_What the exercise asks:_ Beginning with the opening line, restate the following material exactly, up through the line that contains "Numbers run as".

_Recorded data:_
⁂

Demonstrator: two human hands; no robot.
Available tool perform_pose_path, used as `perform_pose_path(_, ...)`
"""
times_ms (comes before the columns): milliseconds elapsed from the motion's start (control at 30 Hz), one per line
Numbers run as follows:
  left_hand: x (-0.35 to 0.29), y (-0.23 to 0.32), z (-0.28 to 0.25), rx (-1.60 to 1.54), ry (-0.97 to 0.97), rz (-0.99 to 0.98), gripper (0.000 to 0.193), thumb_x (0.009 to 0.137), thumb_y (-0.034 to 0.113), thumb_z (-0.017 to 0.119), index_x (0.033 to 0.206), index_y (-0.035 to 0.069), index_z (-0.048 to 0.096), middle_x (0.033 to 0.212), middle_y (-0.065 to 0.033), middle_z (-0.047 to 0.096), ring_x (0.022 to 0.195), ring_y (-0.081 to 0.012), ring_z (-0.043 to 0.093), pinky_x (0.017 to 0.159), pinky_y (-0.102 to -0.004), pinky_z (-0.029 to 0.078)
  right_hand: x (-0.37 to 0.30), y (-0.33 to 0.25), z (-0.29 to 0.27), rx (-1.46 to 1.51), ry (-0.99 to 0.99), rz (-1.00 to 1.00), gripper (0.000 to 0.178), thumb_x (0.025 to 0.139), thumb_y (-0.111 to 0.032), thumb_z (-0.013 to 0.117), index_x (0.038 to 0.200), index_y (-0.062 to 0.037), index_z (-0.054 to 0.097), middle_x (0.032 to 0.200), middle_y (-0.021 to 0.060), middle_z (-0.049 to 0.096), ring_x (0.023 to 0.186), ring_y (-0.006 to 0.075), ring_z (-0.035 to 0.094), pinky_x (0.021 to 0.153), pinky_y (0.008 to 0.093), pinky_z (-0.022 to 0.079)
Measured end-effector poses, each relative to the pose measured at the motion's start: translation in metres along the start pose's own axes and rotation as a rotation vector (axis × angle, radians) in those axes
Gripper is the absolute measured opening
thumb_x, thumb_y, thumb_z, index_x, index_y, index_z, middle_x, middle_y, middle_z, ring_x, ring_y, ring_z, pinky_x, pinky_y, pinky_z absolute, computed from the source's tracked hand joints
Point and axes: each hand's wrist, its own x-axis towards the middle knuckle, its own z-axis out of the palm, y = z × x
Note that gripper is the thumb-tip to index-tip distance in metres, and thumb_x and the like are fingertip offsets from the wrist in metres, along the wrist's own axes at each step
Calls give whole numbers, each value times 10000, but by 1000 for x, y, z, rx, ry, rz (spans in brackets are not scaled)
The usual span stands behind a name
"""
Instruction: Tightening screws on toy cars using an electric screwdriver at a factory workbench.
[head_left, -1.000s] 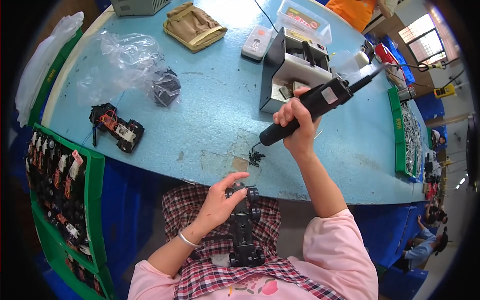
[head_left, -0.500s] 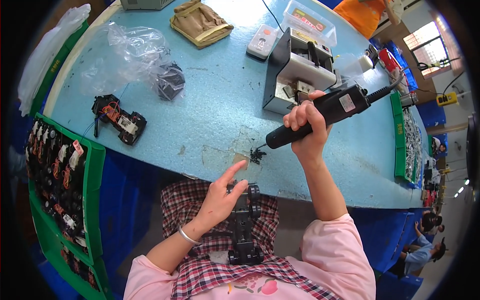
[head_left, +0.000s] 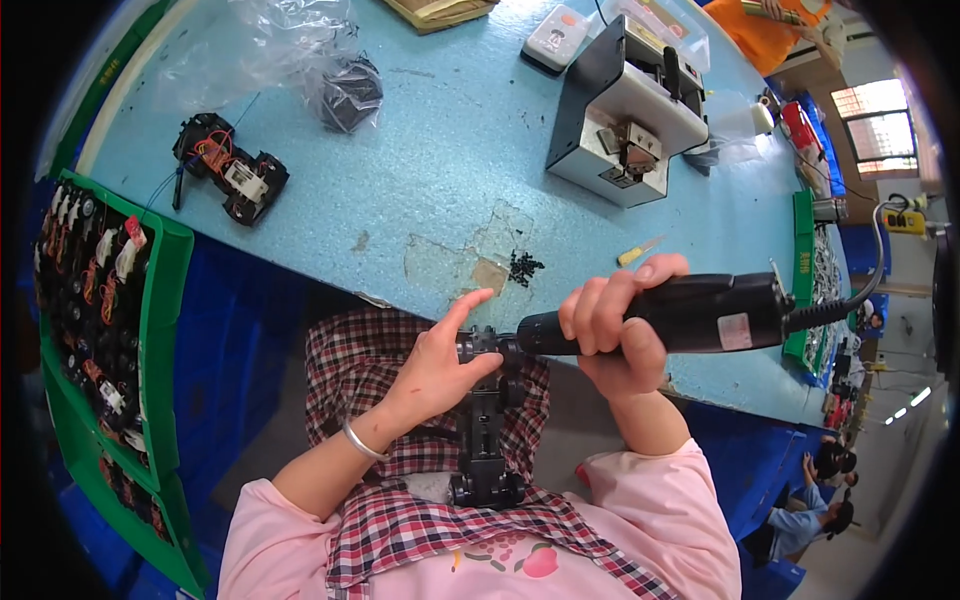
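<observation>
My right hand (head_left: pixel 622 320) is wrapped round a black corded electric screwdriver (head_left: pixel 705 312), its nose pointing left at the far end of a black toy car chassis (head_left: pixel 486 430). The bit's tip is hard to see there. My left hand (head_left: pixel 440 362) grips that far end, thumb across the top and index finger stretched forward. The chassis hangs over my lap, between the table edge and my apron, with wheels at both ends. Beyond it, a small heap of black screws (head_left: pixel 524 267) lies on the table near a brown patch (head_left: pixel 489 277).
A wired toy car chassis (head_left: pixel 232 168) and a plastic bag with black parts (head_left: pixel 345 92) lie at left. Green trays (head_left: pixel 165 330) of wired parts stand beside the table. A metal-cased machine (head_left: pixel 630 115) and a yellow-handled tool (head_left: pixel 636 252) are at right. People are farther off.
The screwdriver has moved from the screw heap back to the chassis end and now lies nearly level. My left hand still holds the chassis. The view has shifted, showing the yellow-handled tool.
</observation>
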Motion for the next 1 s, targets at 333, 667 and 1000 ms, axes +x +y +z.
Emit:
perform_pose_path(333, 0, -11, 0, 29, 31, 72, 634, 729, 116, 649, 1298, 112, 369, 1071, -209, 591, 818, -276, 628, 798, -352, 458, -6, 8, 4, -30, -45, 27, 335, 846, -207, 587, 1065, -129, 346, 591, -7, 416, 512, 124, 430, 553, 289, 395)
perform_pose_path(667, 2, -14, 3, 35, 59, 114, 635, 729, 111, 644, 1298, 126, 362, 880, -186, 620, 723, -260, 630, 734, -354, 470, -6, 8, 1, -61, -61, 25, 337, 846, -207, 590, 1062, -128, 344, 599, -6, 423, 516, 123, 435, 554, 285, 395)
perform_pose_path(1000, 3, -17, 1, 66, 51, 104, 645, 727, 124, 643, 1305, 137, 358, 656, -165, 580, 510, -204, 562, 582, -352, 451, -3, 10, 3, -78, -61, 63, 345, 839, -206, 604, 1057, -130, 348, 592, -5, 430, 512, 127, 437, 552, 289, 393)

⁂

_Solution below:_
Demonstrator: two human hands; no robot.
Available tool perform_pose_path, used as `perform_pose_path(_, ...)`
"""
times_ms (comes before the columns): milliseconds elapsed from the motion's start (control at 30 Hz), one per line
Numbers run as follows:

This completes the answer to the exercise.